Руби давно сняла наушники и проспала почти всю дорогу, измотанная бессонной ночью. Когда Роберт снизил скорость, она заерзала, приподняла голову, потерла лицо.
— Куда это мы, пап?
— Повидаться с человеком, который ждал встречи с тобой целых тринадцать лет.
Как ни странно, больше Руби вопросов не задавала.
Попетляв по городу, свернули на улочку из стандартных домишек. Вечернее солнце метало стрелы вдоль улицы, отражаясь от капотов и ветровых стекол припаркованных автомобилей. Роберт опустил козырек и покатил вдоль тротуара, выискивая, где бы приткнуться.
Довольно скоро «мерседес» удалось втиснуть меж двух машин. Роберт заглушил мотор и вышел. Руби не шелохнулась. Он открыл заднюю дверцу, заглянул в салон, осторожно погладил девочку по голове. Она взмокла, волосы прилипли ко лбу. Черные волосы. Совсем как у ее матери, Черил. Полусонный взгляд Руби скользнул вдоль улицы, и Роберт прочитал в глазах девочки удивление: куда ты меня привез?
Домой, безмолвно ответил Роберт.
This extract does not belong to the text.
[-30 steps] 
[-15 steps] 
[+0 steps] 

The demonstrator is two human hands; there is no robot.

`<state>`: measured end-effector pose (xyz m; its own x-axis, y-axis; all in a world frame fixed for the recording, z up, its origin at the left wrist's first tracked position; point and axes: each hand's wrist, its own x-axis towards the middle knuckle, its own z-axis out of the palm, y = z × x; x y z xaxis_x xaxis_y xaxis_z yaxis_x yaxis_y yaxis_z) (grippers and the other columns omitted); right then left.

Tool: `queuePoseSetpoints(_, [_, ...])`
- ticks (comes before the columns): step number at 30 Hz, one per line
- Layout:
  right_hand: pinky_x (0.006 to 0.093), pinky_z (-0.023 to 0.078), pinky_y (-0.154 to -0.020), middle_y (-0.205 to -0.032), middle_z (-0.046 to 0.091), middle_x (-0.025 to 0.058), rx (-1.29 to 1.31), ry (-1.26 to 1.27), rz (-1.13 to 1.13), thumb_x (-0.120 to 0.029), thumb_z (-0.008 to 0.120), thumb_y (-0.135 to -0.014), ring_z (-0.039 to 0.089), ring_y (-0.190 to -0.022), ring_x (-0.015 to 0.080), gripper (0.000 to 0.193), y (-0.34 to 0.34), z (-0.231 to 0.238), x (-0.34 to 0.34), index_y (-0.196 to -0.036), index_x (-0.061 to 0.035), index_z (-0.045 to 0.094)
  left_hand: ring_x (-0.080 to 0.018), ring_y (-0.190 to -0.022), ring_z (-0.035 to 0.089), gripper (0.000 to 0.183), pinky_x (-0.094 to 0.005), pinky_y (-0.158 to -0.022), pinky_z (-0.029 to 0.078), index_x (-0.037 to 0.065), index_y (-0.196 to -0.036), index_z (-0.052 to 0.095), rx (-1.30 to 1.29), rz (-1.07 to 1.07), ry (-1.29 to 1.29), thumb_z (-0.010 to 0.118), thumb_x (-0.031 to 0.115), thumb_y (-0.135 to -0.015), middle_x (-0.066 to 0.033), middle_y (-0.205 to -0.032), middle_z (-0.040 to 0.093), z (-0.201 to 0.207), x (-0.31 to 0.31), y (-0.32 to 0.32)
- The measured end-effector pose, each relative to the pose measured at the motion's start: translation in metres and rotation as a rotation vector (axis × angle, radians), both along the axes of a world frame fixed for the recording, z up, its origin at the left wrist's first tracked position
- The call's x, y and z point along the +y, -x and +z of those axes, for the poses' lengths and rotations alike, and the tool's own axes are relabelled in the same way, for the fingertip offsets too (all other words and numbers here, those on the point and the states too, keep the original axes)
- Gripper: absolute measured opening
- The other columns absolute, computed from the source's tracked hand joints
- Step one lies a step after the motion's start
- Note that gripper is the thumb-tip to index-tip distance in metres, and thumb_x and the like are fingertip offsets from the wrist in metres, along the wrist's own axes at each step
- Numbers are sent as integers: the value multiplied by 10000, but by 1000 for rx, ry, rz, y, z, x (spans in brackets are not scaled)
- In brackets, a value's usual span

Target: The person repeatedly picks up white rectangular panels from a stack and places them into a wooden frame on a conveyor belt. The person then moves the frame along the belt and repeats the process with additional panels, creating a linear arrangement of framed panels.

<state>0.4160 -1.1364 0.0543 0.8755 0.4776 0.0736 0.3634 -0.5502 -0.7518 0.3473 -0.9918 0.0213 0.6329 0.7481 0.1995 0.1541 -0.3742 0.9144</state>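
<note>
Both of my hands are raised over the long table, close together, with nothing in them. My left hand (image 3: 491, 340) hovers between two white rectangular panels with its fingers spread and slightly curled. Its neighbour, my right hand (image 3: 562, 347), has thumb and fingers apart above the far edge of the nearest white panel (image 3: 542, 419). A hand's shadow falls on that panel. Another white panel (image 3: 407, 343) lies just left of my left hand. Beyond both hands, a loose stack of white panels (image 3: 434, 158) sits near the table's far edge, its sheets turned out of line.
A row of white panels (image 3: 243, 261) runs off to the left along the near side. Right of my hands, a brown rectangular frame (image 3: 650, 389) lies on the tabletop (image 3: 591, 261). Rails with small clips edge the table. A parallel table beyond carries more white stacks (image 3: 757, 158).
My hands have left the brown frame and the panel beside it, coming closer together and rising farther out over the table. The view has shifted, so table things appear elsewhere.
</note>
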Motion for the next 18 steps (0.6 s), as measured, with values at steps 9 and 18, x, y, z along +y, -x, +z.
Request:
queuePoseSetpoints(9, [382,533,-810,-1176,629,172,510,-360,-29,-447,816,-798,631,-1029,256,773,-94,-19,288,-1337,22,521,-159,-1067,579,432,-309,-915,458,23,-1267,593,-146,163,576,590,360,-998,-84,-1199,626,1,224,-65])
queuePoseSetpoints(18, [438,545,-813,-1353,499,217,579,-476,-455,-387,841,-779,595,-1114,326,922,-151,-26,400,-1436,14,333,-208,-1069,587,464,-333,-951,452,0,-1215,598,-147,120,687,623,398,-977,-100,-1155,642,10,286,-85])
Я привез тебя домой.
У этой девочки должна быть мама. Каждое мгновение своей жизни Руби должна знать, что безмерно любима той матерью, с которой останется. Мысль о том, что это может быть не Эрин, а другая женщина, едва его не убила. Мысль о том, сколько страданий выпало на долю Черил, переворачивала ему душу.